WHAT TO PRODUCE: When a line in the listing contains the string "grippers", pick it out and copy it.

INPUT DATA:
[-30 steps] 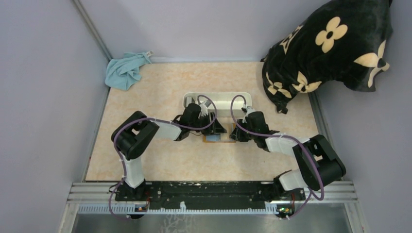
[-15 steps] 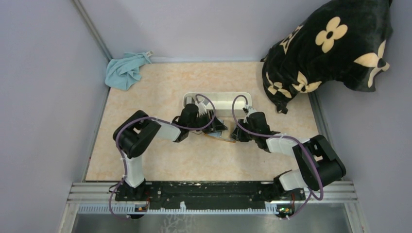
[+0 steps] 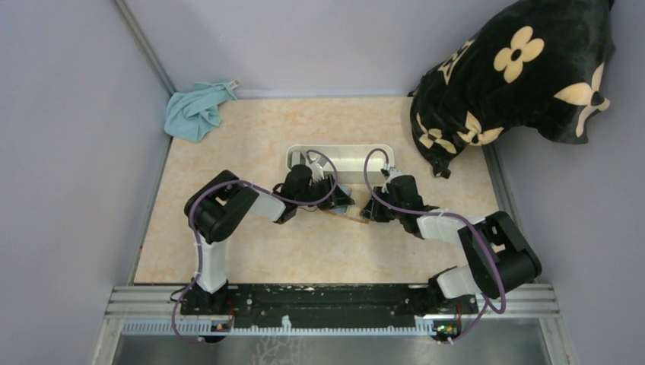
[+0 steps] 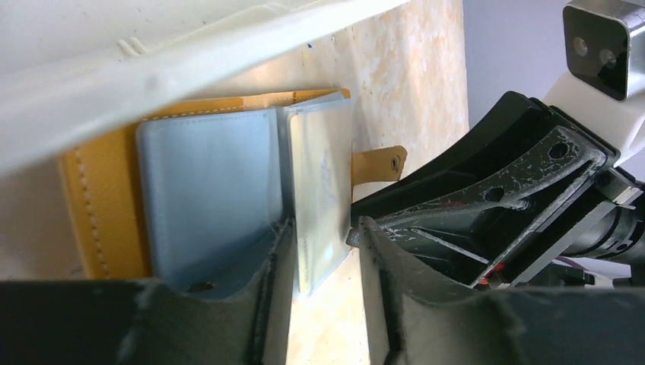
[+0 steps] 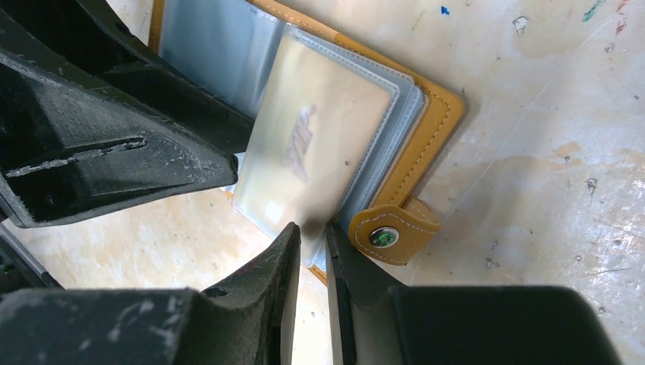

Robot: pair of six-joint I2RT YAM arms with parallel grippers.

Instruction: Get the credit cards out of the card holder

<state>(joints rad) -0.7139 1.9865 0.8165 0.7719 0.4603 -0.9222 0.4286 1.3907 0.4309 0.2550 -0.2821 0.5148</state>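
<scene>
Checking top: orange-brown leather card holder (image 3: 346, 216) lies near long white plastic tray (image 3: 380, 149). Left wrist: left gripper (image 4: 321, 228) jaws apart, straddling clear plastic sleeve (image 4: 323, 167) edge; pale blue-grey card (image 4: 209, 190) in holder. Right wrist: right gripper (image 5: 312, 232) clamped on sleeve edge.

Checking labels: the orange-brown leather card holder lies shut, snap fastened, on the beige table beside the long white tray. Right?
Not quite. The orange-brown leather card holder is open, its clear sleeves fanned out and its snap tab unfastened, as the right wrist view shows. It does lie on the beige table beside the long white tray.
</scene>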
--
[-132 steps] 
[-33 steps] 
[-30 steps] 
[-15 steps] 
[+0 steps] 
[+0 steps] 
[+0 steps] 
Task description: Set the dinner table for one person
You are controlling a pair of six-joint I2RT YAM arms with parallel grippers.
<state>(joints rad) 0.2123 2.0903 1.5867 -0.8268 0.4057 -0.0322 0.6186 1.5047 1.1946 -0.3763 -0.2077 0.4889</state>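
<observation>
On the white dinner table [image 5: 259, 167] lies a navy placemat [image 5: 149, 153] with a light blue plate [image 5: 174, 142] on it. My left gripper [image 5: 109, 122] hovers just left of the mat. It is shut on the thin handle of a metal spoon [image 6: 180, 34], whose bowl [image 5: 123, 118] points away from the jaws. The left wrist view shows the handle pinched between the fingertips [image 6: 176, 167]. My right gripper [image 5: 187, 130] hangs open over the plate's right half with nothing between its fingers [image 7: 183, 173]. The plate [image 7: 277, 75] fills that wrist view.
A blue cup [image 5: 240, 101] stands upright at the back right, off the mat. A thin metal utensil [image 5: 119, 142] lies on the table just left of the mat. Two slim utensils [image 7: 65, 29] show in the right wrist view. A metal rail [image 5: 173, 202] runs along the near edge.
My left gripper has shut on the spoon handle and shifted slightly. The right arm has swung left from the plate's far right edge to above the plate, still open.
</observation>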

EXPECTED ANSWER:
Robot: pair of six-joint I2RT YAM arms with parallel grippers.
You are controlling a pair of six-joint I2RT YAM arms with parallel grippers.

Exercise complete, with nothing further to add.